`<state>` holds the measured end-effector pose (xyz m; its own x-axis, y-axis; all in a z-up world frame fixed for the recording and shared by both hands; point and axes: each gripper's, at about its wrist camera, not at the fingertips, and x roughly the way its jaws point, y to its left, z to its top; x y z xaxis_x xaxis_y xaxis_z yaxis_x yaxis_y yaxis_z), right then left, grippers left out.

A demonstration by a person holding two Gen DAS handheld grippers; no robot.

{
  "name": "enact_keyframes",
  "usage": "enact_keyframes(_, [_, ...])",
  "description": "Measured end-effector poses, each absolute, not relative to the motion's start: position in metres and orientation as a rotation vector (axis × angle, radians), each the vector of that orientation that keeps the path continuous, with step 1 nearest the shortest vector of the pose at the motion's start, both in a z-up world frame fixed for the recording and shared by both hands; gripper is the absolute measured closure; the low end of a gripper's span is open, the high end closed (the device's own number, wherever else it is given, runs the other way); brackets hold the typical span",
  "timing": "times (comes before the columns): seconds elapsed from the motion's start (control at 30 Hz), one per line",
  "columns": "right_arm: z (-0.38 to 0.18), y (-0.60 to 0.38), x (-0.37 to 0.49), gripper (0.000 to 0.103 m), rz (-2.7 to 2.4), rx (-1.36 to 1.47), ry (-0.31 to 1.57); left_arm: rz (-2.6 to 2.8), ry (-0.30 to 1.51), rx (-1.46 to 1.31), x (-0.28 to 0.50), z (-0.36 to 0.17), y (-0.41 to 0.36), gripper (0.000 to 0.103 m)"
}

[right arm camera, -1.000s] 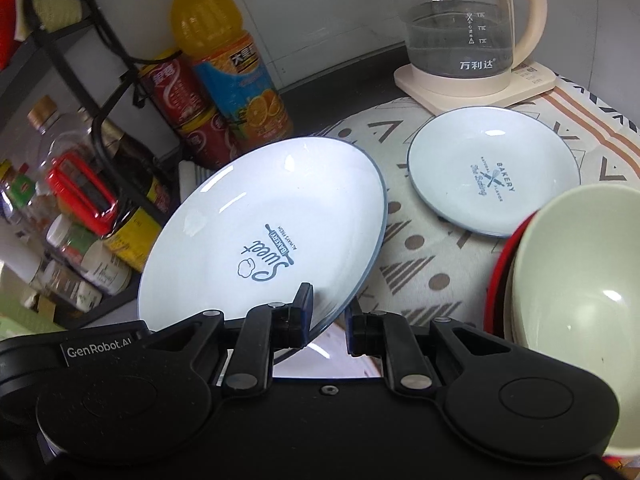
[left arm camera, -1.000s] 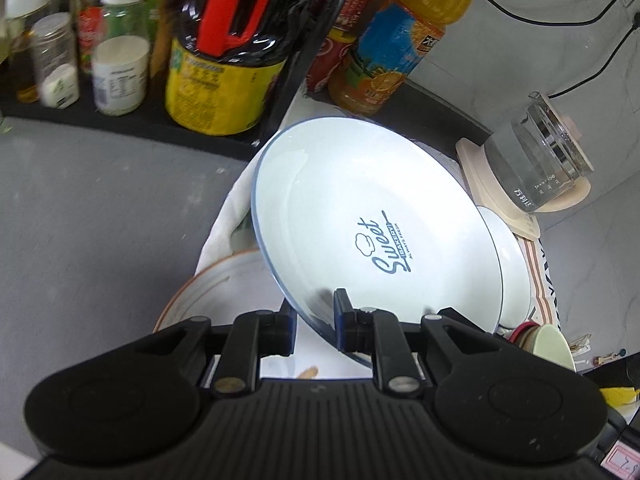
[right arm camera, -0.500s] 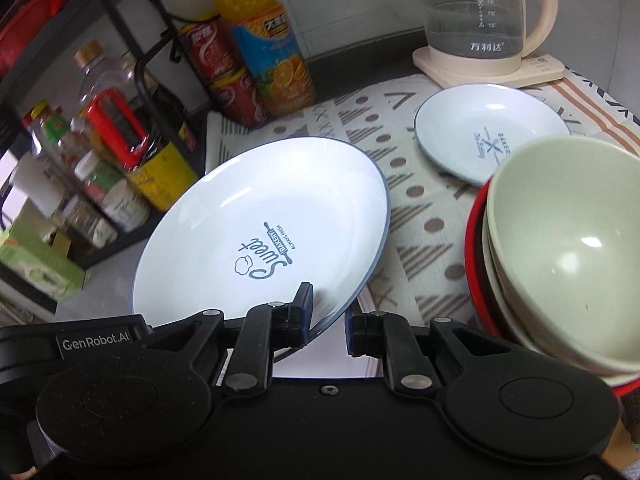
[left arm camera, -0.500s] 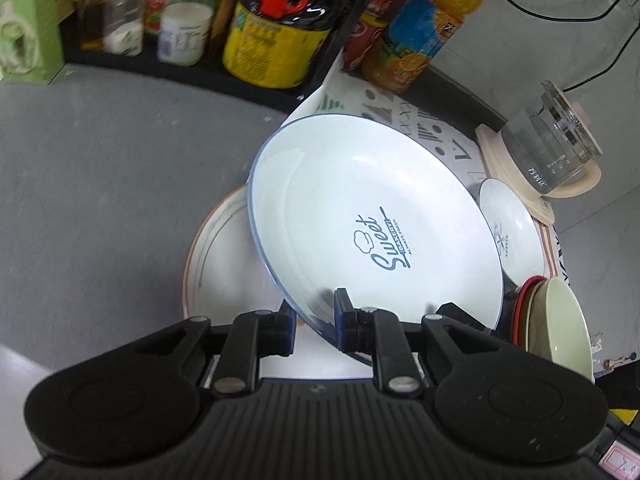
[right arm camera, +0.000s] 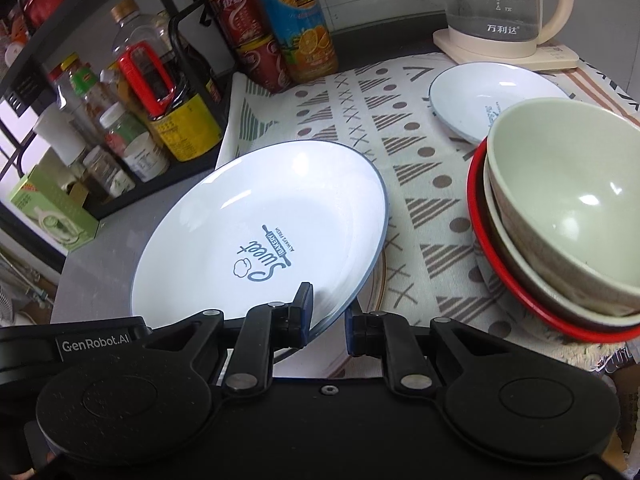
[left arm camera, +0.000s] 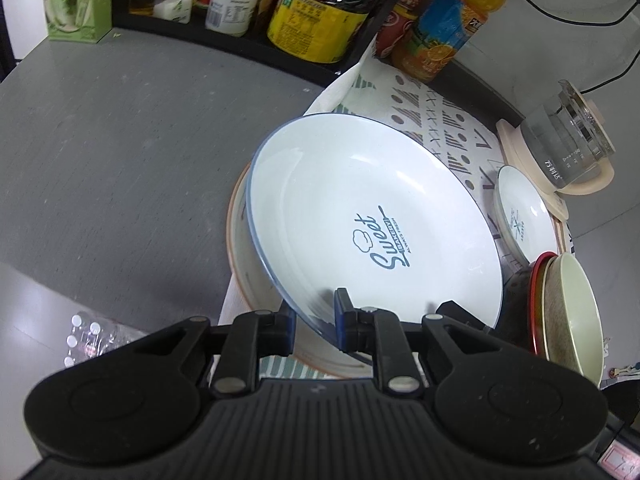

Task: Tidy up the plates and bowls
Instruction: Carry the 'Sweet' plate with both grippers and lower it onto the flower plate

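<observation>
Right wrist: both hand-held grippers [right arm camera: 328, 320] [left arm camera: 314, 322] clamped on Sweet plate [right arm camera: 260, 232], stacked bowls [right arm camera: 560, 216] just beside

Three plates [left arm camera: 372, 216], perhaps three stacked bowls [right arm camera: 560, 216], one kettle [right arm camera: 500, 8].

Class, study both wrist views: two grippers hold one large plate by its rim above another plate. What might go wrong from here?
1. The Sweet plate is tilted and pinched only at its rim by the left gripper and right gripper; it might slip.
2. Lowered unevenly, it may knock the orange-rimmed plate beneath.
3. The bowl stack sits close; a sideways swing could hit it.
</observation>
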<state>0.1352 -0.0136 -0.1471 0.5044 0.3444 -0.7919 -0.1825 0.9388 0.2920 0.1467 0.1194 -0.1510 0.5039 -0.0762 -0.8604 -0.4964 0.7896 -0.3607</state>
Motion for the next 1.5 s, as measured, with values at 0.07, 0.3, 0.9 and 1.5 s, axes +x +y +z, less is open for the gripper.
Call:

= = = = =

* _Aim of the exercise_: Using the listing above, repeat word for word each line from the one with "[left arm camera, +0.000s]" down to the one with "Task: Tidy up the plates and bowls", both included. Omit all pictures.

* _Response to this task_:
[left arm camera, +0.000s] 

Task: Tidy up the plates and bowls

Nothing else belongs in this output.